Source: Old chapter 25 Potential home: A governance/infrastructure page or a section within the game's meta-governance


Game-Wide Impact Metrics

A framework for tracking not just individual Circle commitment reliability (Percent Commitments Kept) but game-wide progress — player counts, Quest completion rates, community transformation indicators, Fibonacci cycle tracking against milestones. The The 10 Year Grand Strategy has milestones, but no measurement framework for tracking how the game is actually progressing across all Circles globally is present in the current Playbook.

Source: Old chapters 22, 25 Potential home: A governance/infrastructure page or within the 10 Year Grand Strategy's operational companion


Ecological Quest Framework

The current architecture treats the Living System as an integral constituency woven through all work rather than as a distinct domain. Players working specifically in ecological restoration, regenerative agriculture, biodiversity, or watershed management might benefit from a dedicated ecological Quest framework — a play that helps Circles choose and execute ecologically focused Quests with domain-specific guidance.

Source: Old chapter 18 Potential home: A domain-specific Playbook play, or a section within the Pattern Language's ecological domain patterns


Levels of Participation — Citizenship Pathway

The 6-tier participation framework (Observer → Supporter → Participant → Member → Citizen → Steward) with a specific 2-3 year pathway to full LIONSBERG Citizenship exists as a standalone page (Levels of Participation) but has not been elevated into the new body of work. The governance mechanism — especially the Citizenship pathway's timeline, application process, and associated rights and responsibilities — is important for the long-term health and governance of the movement.

Source: Old chapter 3.12, standalone Levels of Participation Potential home: Ring 2 Element 4 (Governance), or the Circle Guide's advanced governance section


SWOTT Community Assessment

The named SWOTT framework (Strengths, Weaknesses, Opportunities, Threats, and Trends) for community-level diagnosis before action. A practical analytical tool for communities beginning to play The Great Game — understanding their terrain before choosing their first Quests.

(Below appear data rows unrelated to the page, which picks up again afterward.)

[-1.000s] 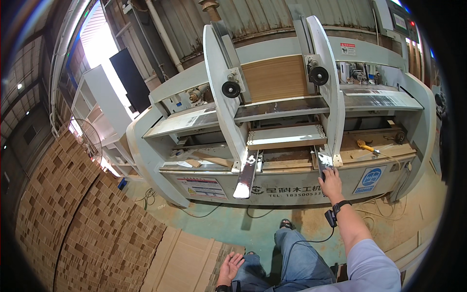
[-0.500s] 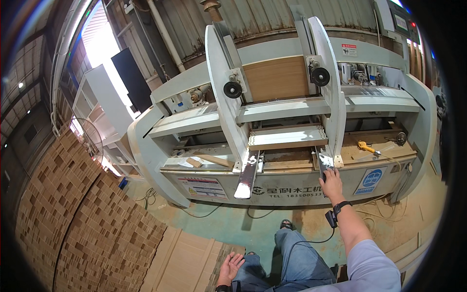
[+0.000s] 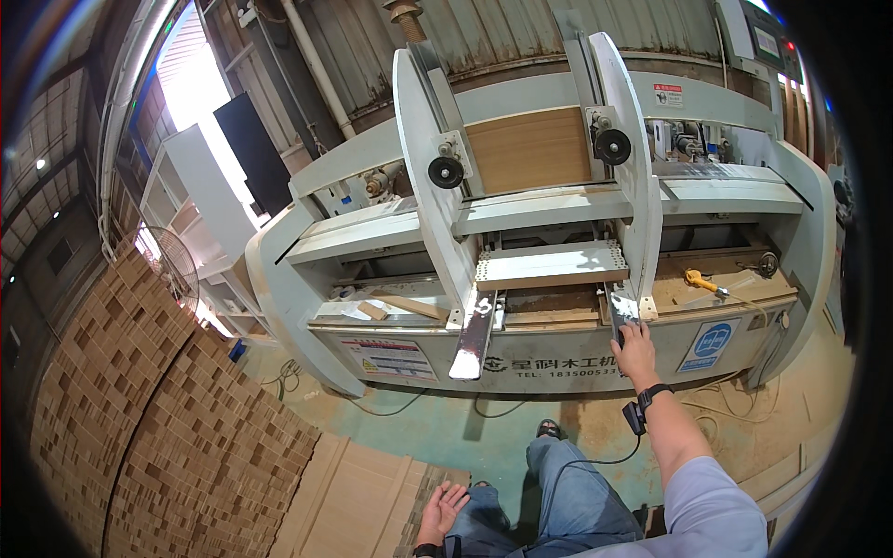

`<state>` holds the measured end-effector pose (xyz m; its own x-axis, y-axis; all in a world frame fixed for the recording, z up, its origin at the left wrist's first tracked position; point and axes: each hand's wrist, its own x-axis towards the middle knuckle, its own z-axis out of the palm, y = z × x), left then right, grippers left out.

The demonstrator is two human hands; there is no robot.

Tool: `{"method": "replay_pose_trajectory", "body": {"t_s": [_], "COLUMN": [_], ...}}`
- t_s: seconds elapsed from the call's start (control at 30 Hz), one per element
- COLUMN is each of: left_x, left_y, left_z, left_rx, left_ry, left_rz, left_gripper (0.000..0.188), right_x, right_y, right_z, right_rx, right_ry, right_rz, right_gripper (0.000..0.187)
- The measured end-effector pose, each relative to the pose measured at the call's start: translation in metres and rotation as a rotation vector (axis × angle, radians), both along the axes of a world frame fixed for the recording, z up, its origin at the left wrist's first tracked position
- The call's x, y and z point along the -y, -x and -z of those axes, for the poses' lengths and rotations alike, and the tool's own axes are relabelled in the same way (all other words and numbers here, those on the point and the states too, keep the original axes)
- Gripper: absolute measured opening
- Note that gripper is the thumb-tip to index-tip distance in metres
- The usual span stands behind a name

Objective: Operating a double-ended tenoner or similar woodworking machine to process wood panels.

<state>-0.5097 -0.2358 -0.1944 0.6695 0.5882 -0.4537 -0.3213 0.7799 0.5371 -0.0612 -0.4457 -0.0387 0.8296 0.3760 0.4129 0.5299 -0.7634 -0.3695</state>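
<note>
My right hand (image 3: 634,356) is closed over the near end of the right metal rail (image 3: 620,303), which juts out from a large pale woodworking machine (image 3: 549,212). Low beside my left leg, my left hand (image 3: 445,510) is open, palm up and holding nothing. The left metal rail (image 3: 474,337) sticks out toward me, with no hand on it. Between two tall white side plates (image 3: 423,158) lies a stack of narrow boards (image 3: 551,266), white on top with rows of holes near both ends. Behind it a wooden panel (image 3: 528,149) stands upright.
Tall stacks of wooden strips (image 3: 200,418) fill the left side, with flat brown boards (image 3: 349,493) nearby. A yellow air gun (image 3: 705,283) rests on the machine bed at right. Hoses and cables (image 3: 735,400) trail over the floor. A control screen (image 3: 767,42) hangs upper right.
</note>
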Motion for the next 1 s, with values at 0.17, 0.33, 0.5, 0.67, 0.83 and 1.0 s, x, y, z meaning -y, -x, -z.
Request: {"method": "replay_pose_trajectory", "body": {"t_s": [0.17, 0.33, 0.5, 0.67, 0.83, 1.0], "left_x": [0.0005, 0.0012, 0.0012, 0.0025, 0.0043, 0.0054], "left_y": [-0.0005, -0.0018, -0.0013, -0.0022, -0.0027, -0.0026], "left_z": [-0.0011, -0.0049, -0.0035, -0.0055, -0.0065, -0.0073], "left_rx": [-0.016, -0.026, -0.01, -0.023, -0.039, -0.039], "left_ry": [-0.001, -0.001, -0.01, -0.013, -0.016, -0.02], "left_rz": [-0.004, -0.006, -0.001, -0.008, -0.016, -0.01], "left_gripper": [0.029, 0.028, 0.029, 0.029, 0.029, 0.029], "right_x": [0.0002, 0.0002, -0.0002, 0.0001, 0.0005, 0.0011], "right_y": [0.0001, -0.0012, -0.0015, -0.0024, -0.0024, -0.003], "right_z": [-0.0011, 0.0003, -0.0001, 0.0003, 0.0002, 0.0014], "right_rx": [0.0, -0.008, -0.017, -0.021, -0.018, -0.012], "right_ry": [0.009, 0.007, 0.012, 0.012, 0.013, 0.006], "right_rz": [0.005, 0.005, 0.01, 0.008, 0.004, 0.003], "right_gripper": [0.041, 0.042, 0.042, 0.042, 0.042, 0.042]}}
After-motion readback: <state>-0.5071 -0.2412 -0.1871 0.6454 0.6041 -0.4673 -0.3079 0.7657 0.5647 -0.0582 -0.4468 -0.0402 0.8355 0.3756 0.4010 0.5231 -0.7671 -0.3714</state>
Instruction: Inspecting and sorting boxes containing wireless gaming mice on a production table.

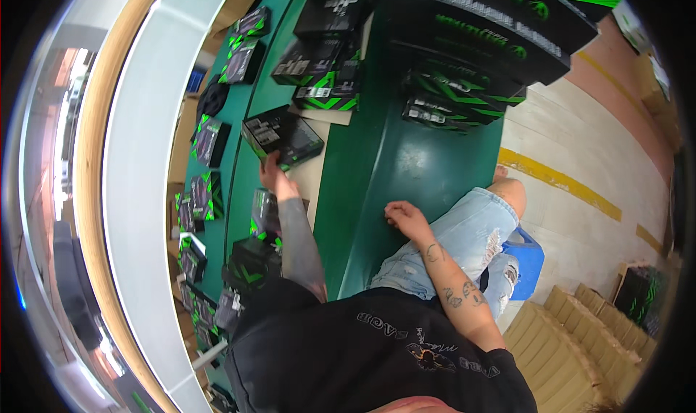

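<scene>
My left hand (272,175) grips the near edge of a flat black box (284,136) with pale print on its upper face. That box is tilted a little above the green table (348,188), and some of my fingers are hidden by it. Just behind it are stacked black-and-green boxes (325,76). Over the table's edge, close to my thigh, my right hand (407,221) is loosely curled, with nothing seen in it. It is apart from every box.
Large black cartons (478,29) are piled at the far right of the table, above smaller boxes (453,108). More black-and-green boxes (206,195) line the left side. A blue plastic stool (528,264) stands by my leg. Brown cardboard (554,348) is stacked at the lower right.
</scene>
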Available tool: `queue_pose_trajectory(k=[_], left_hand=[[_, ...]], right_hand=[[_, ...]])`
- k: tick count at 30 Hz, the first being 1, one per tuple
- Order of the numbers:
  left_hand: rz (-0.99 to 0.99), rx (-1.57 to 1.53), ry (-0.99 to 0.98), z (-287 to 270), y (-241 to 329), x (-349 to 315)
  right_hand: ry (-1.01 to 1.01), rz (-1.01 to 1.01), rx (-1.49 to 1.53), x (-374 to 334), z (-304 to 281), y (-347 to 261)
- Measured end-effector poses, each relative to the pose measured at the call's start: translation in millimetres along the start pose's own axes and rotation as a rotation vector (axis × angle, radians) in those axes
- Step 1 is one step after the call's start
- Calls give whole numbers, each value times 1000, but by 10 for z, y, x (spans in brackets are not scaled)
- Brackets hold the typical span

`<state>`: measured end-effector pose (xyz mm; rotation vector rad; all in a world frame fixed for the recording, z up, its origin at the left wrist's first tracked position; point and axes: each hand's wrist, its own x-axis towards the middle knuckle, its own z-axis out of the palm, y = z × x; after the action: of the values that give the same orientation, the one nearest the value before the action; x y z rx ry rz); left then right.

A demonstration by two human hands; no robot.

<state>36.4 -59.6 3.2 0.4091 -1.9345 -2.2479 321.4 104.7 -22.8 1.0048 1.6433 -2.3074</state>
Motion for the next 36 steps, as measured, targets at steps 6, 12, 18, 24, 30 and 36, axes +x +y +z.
queue_pose_trajectory(k=[6, 12, 18, 24, 30, 36], left_hand=[[-193, -333, -300, -491, 774, -1342], [348, 48, -1247, -176, 876, -1888], [493, 550, -1530, 630, 928, -2092], [476, 646, -1414, 1114, 749, -2454], [560, 558, -1481, 1093, 388, -2329], [-389, -957, -1983, 1236, 129, -1601]], right_hand=[[-241, 35, 354, -388, -52, -589], [-530, -50, 1218, -625, -457, -832], [-94, -159, 812, -835, -927, -806], [169, -238, 825, -685, -1125, -634], [337, -292, 612, -531, -1112, -616], [98, -461, 716, -592, -968, -722]])
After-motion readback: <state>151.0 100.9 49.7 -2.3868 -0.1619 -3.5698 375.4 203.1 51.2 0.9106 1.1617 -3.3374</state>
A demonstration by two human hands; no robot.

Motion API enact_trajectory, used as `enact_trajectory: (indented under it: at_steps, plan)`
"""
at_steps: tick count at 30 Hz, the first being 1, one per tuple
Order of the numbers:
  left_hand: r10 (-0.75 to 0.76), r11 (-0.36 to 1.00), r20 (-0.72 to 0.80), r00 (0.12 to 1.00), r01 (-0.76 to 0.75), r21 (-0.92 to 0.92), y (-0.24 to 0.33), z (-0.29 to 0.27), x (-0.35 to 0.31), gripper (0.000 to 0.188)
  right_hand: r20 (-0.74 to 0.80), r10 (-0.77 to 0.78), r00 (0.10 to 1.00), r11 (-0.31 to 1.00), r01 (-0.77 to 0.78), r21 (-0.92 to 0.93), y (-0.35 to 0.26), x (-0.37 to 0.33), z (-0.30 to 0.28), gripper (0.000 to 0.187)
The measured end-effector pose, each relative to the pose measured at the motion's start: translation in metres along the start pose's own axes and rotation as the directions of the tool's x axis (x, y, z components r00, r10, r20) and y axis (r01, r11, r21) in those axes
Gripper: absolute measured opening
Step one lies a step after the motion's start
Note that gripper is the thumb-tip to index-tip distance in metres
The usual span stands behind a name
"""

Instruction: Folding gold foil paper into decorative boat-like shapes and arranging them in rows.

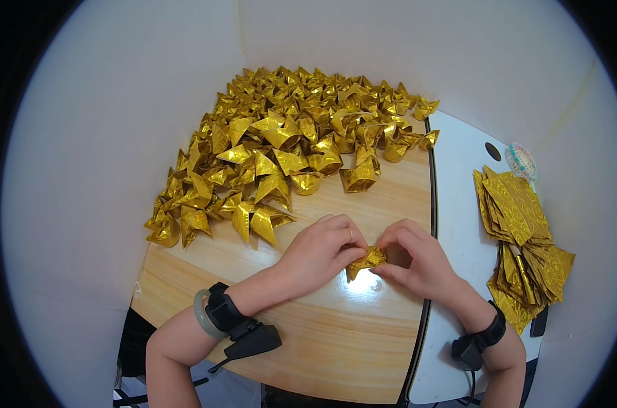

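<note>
Between my two hands, a small piece of folded gold foil paper point(371, 259) is held just above the wooden tabletop. My left hand point(320, 253) pinches its left side with thumb and fingers, and a ring shows on one finger. At the other side my right hand point(419, 262) grips the paper between thumb and fingertips. Part of the paper is covered by my fingers. Beyond my hands spreads a large heap of folded gold paper ingots point(274, 153), with pointed ends and rounded middles.
On the white table point(451, 180) to the right lie stacks of flat gold paper pieces point(516, 211). A round pale beaded item point(521, 161) sits behind them, near a dark oval hole point(492, 151). A dark seam separates this table from the wooden tabletop point(335, 340). Pale walls enclose the sides and back.
</note>
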State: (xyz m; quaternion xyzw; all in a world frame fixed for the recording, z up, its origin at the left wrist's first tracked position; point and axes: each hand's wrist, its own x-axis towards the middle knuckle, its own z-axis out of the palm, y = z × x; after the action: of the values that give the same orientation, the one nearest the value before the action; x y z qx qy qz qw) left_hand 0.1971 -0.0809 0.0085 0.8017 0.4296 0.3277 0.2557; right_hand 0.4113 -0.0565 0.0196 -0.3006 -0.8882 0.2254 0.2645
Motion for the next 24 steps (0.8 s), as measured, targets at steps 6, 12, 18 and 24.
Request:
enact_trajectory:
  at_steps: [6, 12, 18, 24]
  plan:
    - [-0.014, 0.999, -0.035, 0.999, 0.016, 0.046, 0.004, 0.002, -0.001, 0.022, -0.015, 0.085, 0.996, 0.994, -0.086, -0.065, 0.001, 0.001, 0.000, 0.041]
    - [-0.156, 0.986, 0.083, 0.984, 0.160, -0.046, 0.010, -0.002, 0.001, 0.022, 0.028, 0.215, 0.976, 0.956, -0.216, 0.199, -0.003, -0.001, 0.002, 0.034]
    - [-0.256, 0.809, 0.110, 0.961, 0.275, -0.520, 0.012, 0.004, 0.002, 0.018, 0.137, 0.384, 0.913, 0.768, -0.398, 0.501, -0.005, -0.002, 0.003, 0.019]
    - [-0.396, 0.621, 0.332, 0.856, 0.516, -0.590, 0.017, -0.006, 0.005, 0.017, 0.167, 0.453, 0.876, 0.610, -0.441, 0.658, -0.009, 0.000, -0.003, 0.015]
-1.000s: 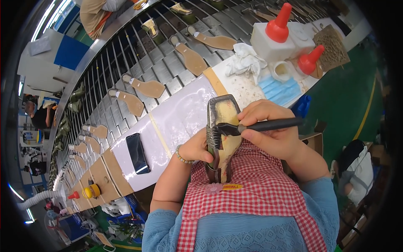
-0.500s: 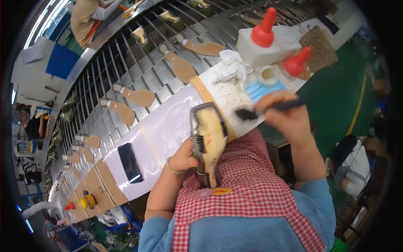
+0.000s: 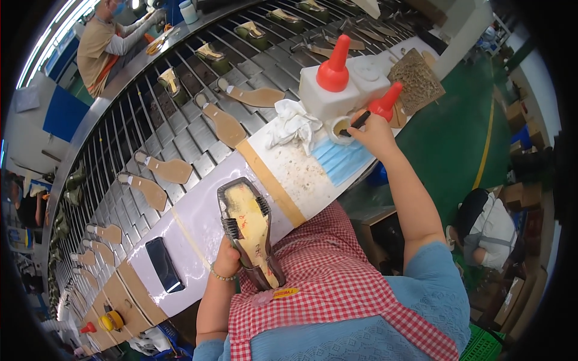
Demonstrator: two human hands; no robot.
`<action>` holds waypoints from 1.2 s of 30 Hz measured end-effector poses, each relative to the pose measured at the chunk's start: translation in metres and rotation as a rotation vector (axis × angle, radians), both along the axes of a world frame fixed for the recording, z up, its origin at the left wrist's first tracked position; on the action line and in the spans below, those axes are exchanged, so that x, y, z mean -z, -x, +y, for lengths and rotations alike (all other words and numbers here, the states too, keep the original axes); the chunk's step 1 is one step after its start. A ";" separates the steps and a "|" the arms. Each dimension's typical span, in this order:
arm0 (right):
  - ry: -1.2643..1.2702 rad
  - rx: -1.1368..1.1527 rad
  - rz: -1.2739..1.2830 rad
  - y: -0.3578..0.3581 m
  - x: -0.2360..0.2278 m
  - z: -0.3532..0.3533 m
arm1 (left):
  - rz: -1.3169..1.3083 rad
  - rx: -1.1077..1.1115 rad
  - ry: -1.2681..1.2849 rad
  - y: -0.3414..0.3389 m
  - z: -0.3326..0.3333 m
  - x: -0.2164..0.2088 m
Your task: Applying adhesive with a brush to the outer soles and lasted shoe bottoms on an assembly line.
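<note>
My left hand (image 3: 226, 259) grips a dark shoe upper on a last (image 3: 250, 222), its yellowish underside facing up, with black bristly patches along both edges. It is tilted against my apron at the table's near edge. In my right hand (image 3: 374, 135) is a dark-handled brush (image 3: 361, 119), its tip lowered into the mouth of a small white jar (image 3: 333, 133). A light blue face mask (image 3: 342, 162) lies under and beside the jar. Next to it sits a crumpled white cloth (image 3: 293, 125). My right fingers partly hide the brush.
White containers (image 3: 316, 96) with a red nozzle (image 3: 334, 72) stand behind the jar; another red nozzle (image 3: 385, 102) is beside it. A phone (image 3: 162, 265) lies on the left of the table. Tan soles (image 3: 223, 123) rest on the conveyor (image 3: 198, 135). A person (image 3: 99, 48) works across it.
My right hand has carried the brush from above the shoe, forward into the jar. The view has shifted, so the table and shoe appear lower and further left. My left hand keeps its grip.
</note>
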State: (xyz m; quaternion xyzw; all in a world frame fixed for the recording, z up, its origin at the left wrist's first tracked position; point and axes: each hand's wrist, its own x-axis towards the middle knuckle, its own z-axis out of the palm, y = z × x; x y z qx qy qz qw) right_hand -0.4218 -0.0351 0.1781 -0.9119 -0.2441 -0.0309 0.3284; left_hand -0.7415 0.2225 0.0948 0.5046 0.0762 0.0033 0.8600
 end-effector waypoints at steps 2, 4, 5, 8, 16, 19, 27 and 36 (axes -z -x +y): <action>0.039 -0.003 0.047 0.001 -0.003 -0.002 | 0.003 -0.001 0.007 0.002 0.001 0.002; -0.182 0.006 0.110 0.001 -0.004 -0.012 | 0.004 0.002 0.014 0.001 0.001 0.001; -0.181 0.008 0.109 0.000 -0.001 -0.018 | -0.002 0.005 0.028 0.001 0.000 -0.002; -0.877 0.159 0.713 0.004 0.006 -0.030 | -0.011 -0.015 0.079 -0.001 0.000 0.000; -1.257 0.465 1.162 0.002 0.049 -0.031 | 0.004 -0.122 0.096 -0.010 0.004 -0.014; -1.280 0.494 1.241 -0.005 0.059 -0.028 | 0.063 -0.217 0.195 -0.009 0.001 -0.014; -1.372 0.020 1.046 0.071 -0.022 -0.017 | 0.100 0.023 0.499 -0.031 -0.007 -0.011; -0.683 -0.712 0.878 0.185 -0.038 0.047 | 0.144 0.044 0.414 -0.021 -0.017 -0.033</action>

Templates exist at the wiki root but the community-specific SWOTT application is not a named play.

Source: Old chapter 3.6 Potential home: A diagnostic play in the Playbook, or within guidance for community-level Circles


Notes

  • National-Level Gameplay was reviewed and determined to be a deliberate and strategic omission — the current architecture intentionally bypasses Old World national political structures rather than reforming them. Not a gap; a design choice.
  • Gamification mechanics (points, badges, leaderboards) were deliberately replaced by the living mechanics of Circles, Quests, and Commitment Tracking. Not a gap; an evolution.
  • Legal structure guidance for maturing Circles (nonprofit/cooperative/social enterprise choice, fiscal sponsorship, SPVs, compliance infrastructure) was identified in the review but is left aside for now — operational infrastructure that will emerge as needed rather than being prescribed in advance.